At least C# methods are not virtual by default like in Java.

Why do protected virtual methods lead to an explosion?

Protected = subclasses can call them.

Virtual = subclasses can override them.

So basically, any subclass can call the method, and that method may be overridden in any other subclass.

What is the issue with those overrides? They only affect that one path in the hierarchy of inheritance, no? Not a C++ user here, but I imagine it would be catastrophic, if an unrelated (not on path to root superclass) class could override a method and affect unrelated classes/objects.

> They only affect that one path in the hierarchy of inheritance, no?

Not necessarily.
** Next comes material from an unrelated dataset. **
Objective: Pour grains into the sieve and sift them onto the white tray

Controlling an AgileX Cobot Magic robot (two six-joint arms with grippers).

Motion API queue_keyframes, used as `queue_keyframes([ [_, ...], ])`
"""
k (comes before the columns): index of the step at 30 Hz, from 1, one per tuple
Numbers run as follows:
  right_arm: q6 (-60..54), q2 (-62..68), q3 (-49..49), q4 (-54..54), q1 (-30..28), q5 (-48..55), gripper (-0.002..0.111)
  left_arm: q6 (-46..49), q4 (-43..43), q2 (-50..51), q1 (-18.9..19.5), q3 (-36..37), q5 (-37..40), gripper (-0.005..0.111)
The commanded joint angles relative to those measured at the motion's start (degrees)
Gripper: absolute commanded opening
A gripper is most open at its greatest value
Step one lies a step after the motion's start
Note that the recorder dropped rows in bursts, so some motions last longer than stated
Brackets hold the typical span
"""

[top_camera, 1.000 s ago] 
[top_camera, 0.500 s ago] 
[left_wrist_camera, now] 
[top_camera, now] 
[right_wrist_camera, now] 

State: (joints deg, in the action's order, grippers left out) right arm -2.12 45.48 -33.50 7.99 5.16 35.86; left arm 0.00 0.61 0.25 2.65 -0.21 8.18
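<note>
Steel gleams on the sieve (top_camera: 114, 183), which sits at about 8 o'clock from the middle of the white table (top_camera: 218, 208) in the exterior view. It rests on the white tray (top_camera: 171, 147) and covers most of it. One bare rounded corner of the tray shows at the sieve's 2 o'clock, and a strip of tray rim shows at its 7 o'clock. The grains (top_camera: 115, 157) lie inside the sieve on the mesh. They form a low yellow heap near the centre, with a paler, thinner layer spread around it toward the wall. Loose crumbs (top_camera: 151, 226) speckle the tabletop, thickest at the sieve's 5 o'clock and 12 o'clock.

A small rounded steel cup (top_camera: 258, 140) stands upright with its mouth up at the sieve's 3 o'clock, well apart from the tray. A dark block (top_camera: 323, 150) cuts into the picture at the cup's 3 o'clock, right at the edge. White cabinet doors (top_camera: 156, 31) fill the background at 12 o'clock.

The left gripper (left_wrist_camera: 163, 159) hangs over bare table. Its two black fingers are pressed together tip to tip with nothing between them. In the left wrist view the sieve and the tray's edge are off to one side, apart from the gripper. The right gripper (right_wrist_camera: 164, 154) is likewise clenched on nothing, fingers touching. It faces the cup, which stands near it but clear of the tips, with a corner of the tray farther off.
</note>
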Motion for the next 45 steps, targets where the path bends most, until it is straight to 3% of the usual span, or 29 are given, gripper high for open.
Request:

If you create a diamond (or a spiderweb :) inheritence pattern, the amount of places the method can be called and overriden grows fast.

Every language that permits diamond inheritance causes the devs who dare to use this feature at least some nightmare. It's not a C++ issue.

It's also cultural, possibily. Python supports diamond inheritance, and clearly states how it handles it (it ends up virtual in C++ terms). But in like 20 years of working with Python I can't remember encountering diamond inheritance in the wild once.

Django documentation explicitly recommended it for a short while. At a point, the Python community created all kinds of mixins on all kinds of random APIs.

Then people noticed it was bad, and stopped.

Diamond inheritance is in fact highly pervasive in Python. The reason is that every class is a subclass of object since Python 3 (Python 2 allows classic classes that are different). So every single time you use multiple inheritance you have diamond inheritance. Some of this diamond inheritance is totally innocuous, but mostly not, because a lot of classes override dunder methods on object like __setattr__. It was Guido van Rossum himself that observed the prevalence of diamond inheritance that led to Python 2.3 fixing the MRO, and introducing the super() function to make multiple inheritance sane.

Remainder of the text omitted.